Task to complete: Retype exactly the stretch of lines that begins at the line containing "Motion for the" and ends at the last line of the data, with no other lines.

Recorded data:
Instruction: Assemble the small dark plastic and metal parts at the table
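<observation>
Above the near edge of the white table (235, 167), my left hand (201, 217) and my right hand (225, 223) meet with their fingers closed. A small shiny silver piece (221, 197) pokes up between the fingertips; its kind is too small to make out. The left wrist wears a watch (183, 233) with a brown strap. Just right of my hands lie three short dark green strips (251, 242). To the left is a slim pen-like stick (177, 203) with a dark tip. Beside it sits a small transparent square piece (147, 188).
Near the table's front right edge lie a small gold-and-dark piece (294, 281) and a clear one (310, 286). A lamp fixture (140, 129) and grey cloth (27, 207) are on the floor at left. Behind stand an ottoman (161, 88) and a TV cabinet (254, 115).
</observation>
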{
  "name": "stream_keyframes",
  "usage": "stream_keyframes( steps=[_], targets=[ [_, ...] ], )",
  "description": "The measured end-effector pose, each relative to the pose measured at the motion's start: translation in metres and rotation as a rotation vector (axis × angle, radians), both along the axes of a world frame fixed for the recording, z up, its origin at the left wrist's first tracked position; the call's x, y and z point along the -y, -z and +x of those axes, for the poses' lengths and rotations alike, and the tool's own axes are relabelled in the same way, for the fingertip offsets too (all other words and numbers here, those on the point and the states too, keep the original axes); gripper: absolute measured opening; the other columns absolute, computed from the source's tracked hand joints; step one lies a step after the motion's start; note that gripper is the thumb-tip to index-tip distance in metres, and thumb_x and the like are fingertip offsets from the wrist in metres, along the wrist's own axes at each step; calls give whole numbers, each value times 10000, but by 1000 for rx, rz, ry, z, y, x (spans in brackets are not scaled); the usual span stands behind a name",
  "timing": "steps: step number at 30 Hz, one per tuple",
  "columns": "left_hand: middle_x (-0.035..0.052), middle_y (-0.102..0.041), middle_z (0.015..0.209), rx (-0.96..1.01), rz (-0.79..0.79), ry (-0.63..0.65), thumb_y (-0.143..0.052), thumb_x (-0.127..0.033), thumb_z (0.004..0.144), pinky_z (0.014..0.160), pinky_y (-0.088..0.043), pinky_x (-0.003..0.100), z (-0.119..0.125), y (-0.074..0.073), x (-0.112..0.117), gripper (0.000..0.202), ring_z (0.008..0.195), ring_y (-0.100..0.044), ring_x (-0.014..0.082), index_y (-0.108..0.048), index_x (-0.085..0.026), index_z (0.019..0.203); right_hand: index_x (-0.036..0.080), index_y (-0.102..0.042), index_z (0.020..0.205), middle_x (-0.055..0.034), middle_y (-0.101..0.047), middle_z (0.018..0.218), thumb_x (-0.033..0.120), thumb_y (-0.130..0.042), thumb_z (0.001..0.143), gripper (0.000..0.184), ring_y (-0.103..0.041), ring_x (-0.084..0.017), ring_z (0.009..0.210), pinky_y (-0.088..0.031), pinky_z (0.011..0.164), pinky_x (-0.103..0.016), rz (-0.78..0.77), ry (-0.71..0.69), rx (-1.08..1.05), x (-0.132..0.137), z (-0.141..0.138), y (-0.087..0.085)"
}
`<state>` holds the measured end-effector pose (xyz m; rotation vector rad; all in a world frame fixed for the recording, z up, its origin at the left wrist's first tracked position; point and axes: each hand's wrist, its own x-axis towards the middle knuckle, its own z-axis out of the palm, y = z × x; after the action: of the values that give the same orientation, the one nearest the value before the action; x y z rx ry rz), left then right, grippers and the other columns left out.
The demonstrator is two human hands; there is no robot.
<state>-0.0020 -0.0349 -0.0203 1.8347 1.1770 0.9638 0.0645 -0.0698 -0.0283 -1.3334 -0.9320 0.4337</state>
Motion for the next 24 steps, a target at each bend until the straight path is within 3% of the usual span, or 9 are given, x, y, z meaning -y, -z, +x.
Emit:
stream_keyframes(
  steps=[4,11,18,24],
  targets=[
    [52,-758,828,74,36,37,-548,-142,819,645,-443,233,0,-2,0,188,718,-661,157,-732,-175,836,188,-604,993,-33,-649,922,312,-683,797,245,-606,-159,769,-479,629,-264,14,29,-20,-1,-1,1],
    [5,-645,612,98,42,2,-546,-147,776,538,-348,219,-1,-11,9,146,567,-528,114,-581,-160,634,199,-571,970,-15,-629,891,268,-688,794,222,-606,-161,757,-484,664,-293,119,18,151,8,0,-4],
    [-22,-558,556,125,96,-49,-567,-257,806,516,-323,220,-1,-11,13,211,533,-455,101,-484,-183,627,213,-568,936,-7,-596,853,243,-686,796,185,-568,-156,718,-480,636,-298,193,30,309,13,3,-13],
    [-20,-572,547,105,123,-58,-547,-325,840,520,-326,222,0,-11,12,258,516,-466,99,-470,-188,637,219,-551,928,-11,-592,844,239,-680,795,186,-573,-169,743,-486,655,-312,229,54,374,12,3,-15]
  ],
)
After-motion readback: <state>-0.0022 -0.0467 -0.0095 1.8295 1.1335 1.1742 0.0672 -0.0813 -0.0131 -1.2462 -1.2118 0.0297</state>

Your response:
Motion for the next 24 steps, a target at each bend until the straight path is within 3% of the usual span, or 9 are given, x, y, z meaning -y, -z, +x.
Emit:
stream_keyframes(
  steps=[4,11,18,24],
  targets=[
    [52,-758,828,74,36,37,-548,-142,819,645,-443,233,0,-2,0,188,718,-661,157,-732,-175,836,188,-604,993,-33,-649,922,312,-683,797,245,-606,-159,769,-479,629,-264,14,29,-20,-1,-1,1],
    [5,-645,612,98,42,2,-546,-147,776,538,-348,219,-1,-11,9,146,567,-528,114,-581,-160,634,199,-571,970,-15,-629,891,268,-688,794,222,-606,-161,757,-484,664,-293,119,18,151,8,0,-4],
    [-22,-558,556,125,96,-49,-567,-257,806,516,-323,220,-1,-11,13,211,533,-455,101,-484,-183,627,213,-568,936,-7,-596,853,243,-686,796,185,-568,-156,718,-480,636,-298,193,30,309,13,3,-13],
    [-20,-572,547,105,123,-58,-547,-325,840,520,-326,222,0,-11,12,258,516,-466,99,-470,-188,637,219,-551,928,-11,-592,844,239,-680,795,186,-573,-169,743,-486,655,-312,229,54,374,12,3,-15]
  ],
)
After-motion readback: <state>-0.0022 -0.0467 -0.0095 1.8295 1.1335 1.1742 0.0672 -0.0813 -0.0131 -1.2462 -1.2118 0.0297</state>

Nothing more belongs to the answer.